WHAT THE EXERCISE ASKS
From the line that contains "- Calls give" through the line that contains "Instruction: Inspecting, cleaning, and", output every line of the listing below exactly and leave out all the rest.

Start of DATA PROVIDED

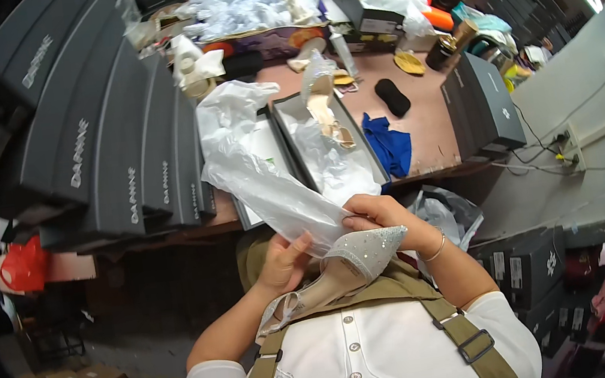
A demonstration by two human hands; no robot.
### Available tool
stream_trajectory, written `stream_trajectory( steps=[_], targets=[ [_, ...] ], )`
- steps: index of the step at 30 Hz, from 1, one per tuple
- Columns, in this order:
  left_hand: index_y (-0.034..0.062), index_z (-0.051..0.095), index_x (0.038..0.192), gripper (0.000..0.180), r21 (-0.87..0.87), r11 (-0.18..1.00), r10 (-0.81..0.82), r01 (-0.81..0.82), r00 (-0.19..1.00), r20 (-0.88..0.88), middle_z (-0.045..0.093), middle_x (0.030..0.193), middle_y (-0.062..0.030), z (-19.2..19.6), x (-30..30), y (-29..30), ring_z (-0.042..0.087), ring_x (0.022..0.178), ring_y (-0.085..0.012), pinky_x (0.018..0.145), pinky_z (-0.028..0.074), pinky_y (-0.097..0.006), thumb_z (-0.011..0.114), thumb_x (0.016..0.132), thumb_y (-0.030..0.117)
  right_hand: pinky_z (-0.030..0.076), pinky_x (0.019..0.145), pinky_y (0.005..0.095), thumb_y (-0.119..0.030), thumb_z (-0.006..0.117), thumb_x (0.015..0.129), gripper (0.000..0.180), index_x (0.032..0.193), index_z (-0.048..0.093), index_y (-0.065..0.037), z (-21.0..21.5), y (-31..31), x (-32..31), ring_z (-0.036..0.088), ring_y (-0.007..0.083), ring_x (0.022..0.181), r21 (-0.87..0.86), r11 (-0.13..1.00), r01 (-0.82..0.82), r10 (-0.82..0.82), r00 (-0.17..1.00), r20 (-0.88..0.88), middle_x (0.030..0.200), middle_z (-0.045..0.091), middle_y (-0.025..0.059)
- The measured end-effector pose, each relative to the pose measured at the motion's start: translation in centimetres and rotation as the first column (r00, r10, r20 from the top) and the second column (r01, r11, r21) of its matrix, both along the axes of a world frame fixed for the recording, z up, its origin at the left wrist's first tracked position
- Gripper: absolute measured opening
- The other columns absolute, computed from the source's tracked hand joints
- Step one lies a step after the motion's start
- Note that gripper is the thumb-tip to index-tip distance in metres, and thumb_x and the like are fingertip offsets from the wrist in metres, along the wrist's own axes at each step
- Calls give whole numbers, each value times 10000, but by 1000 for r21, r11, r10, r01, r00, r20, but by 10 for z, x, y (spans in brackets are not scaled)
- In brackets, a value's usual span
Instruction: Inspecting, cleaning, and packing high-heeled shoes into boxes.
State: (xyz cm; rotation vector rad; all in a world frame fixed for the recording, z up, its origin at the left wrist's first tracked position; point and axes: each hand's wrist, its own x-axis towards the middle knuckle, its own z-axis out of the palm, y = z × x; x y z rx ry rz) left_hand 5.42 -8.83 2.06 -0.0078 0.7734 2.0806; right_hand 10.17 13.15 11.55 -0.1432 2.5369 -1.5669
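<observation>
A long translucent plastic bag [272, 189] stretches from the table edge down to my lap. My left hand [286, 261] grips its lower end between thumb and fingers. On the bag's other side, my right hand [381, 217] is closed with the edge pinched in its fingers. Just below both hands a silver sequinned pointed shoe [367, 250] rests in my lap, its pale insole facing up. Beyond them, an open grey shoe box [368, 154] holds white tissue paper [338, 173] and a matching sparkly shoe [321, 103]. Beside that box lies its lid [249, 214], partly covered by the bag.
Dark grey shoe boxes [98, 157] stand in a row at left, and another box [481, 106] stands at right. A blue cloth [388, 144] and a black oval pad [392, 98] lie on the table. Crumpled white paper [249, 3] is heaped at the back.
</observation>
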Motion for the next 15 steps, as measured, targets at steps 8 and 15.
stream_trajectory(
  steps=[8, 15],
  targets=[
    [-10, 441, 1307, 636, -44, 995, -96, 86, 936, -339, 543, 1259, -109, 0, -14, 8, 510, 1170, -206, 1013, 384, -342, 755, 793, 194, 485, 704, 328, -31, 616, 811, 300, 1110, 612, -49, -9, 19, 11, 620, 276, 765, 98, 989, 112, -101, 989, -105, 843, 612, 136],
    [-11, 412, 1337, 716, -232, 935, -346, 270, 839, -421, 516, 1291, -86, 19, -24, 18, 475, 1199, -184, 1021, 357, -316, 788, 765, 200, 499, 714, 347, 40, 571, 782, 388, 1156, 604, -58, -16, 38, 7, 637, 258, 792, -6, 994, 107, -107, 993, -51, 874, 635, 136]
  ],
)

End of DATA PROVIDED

SOLUTION TO THIS EXERCISE
- Calls give whole numbers, each value times 10000, but by 1000 for r21, r11, r10, r01, r00, r20, but by 10 for z, x, y (spans in brackets are not scaled)
- In brackets, a value's usual span
Instruction: Inspecting, cleaning, and packing high-heeled shoes into boxes.

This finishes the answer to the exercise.